Jurisdictional structure
- Operations jurisdiction: Metro Manila, Philippines
- Map of Metro Manila showing the jurisdiction of the NCRPO's five police districts.
- General nature: Local civilian police;

Operational structure
- Headquarters: Camp Bagong Diwa, Lower Bicutan, Taguig
- Agency executive: PBGEN Christopher Abrahano, Regional Director (OIC);
- Parent agency: Philippine National Police

Facilities
- Commands: 5 districts Eastern Police District; Manila Police District; Northern Police District; Quezon City Police District; Southern Police District;

Website
- ncrpo.pnp.gov.ph

= National Capital Region Police Office =

Metro Manila regional unit of the Philippine National Police

The National Capital Region Police Office (NCRPO) is a regional unit of the Philippine National Police (PNP) that has jurisdiction over Metro Manila, also known as the National Capital Region.

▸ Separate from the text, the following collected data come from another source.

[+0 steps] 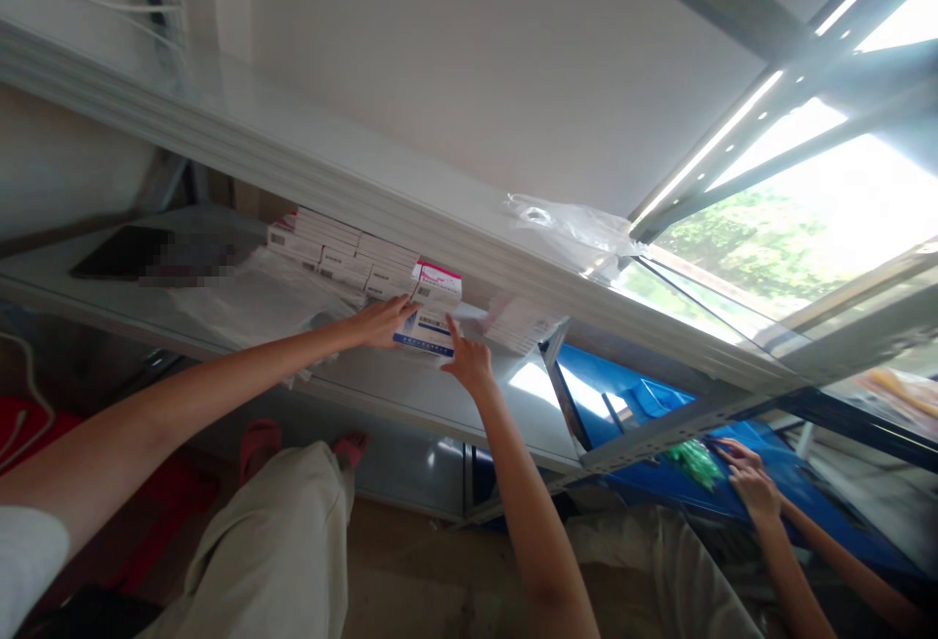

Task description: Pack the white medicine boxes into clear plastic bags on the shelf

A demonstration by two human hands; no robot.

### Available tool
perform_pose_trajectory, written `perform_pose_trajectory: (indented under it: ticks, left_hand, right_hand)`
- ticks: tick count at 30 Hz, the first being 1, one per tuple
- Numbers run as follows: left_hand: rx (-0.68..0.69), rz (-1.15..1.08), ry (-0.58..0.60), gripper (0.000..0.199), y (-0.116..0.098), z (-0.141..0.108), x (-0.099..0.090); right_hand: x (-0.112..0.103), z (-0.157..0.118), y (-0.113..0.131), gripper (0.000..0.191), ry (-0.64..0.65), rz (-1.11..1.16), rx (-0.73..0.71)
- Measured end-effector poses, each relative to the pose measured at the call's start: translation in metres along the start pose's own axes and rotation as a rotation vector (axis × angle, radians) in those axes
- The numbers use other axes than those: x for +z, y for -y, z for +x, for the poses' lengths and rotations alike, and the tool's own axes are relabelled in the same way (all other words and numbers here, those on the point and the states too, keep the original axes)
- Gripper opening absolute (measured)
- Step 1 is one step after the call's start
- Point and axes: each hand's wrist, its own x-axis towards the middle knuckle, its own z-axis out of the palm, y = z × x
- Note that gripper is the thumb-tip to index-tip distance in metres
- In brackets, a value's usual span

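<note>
Both my hands are at a small white-and-blue carton [425, 334] at the shelf's front. My left hand [382, 319] grips its left side, the fingers on the upper left corner. On the right side, my right hand [469, 362] holds it between thumb and fingers, the index finger pointing up along the edge. Directly behind stands a stack of white cartons [344, 253] in rows, with small printed labels on their ends. One carton with a pink top [440, 277] sits at the right end of this stack. The print is too blurred to read.
A clear plastic bag [249, 302] and a dark flat object [121, 253] lie left on the shelf [366, 380]. White papers [524, 321] lie right. Above runs a shelf beam [329, 194] with plastic wrap [561, 229]. A co-worker's hands [747, 478] hold something green [695, 463] at right.
</note>
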Motion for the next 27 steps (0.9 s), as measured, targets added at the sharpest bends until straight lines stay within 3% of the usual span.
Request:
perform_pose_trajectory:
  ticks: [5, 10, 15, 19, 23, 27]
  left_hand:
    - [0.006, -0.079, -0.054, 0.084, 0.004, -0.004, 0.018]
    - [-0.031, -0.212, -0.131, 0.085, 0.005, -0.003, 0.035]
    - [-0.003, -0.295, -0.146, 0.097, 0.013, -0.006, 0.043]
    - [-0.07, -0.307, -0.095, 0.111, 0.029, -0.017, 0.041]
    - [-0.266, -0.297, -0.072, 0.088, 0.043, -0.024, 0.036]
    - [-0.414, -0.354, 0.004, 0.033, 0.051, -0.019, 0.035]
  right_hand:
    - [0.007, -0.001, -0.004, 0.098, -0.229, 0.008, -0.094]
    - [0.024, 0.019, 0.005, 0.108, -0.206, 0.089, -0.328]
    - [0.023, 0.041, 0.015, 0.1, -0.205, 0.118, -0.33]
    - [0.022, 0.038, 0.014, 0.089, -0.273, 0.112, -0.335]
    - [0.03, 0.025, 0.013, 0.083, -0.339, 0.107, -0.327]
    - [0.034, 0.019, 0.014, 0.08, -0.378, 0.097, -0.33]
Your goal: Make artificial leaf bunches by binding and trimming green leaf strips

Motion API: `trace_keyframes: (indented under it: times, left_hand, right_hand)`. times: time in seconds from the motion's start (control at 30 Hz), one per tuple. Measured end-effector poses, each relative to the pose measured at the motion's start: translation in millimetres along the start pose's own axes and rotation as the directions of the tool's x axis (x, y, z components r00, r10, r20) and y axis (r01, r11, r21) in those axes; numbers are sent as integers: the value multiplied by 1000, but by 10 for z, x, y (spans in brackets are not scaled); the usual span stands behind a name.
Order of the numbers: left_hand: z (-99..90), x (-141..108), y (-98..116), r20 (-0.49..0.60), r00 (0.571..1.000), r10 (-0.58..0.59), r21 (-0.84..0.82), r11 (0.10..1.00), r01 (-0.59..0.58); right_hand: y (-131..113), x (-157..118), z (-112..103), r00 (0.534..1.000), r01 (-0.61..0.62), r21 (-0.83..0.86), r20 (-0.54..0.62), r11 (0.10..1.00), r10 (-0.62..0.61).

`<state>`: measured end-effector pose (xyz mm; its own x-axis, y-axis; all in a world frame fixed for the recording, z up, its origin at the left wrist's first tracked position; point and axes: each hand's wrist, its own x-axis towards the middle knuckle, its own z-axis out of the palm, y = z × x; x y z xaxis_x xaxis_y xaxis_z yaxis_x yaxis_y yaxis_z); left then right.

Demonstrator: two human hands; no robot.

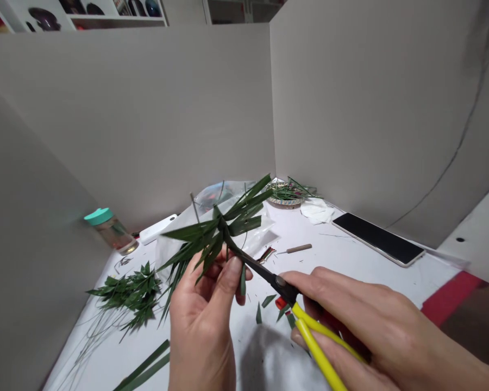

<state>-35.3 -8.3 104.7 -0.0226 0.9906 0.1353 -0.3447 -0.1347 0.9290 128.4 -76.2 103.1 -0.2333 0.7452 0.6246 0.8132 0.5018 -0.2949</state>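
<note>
My left hand (209, 304) pinches a bunch of long green leaves (199, 231), folded and fanned out from a knotted middle. Yellow-handled scissors (320, 353) are gripped in my right hand (358, 320). Their dark blades reach into the leaves just above my left thumb, and whether they are fully closed is hidden there. Below, small cut leaf pieces (268, 300) and a red bit (281, 303) lie on the white table (212, 377). Left of my hand rests a pile of trimmed leaf clusters (132, 293) with thin stems.
A turquoise-lidded bottle (112, 231) stands at the back left. Behind the leaves lie a clear plastic bag (264, 233) and a round dish (285, 203) with thin green stalks. To the right are a thin-tipped tool (299, 248), white tissue (315, 210) and a dark-screened tablet (378, 238). Grey panels (179, 108) enclose the table.
</note>
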Motion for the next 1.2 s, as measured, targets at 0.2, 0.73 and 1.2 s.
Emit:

It is headquartered in Camp Bagong Diwa.

==History==

===As PC METROCOM===

The Philippine National Police - National Capital Region Police Office (PNP NCRPO) was established as the Philippine Constabulary Metropolitan Command (PC METROCOM) on July 14, 1967, through Executive Order No. 76 of then President Ferdinand Marcos. It was founded as the Special Strike Force of Police Forces in the area which would later be known as Metro Manila. The establishment was a response to the increase of criminality in then existing four cities and thirteen municipalities in the area.

The METROCOM was tasked to conduct operations against threats to national security in the Metropolitan Manila area as well as support to the local police forces of the localities in their suppression and prevention of crime. The Metropolitan Police Force was later established on March 21, 1974, through Presidential Decree No. 421 issued by then-President Ferdinand Marcos. The decree consolidates the police, jail, and fire departments in the Metropolitan Manila area and placed them under the Commanding General of the METROCOM which served as head of the unit.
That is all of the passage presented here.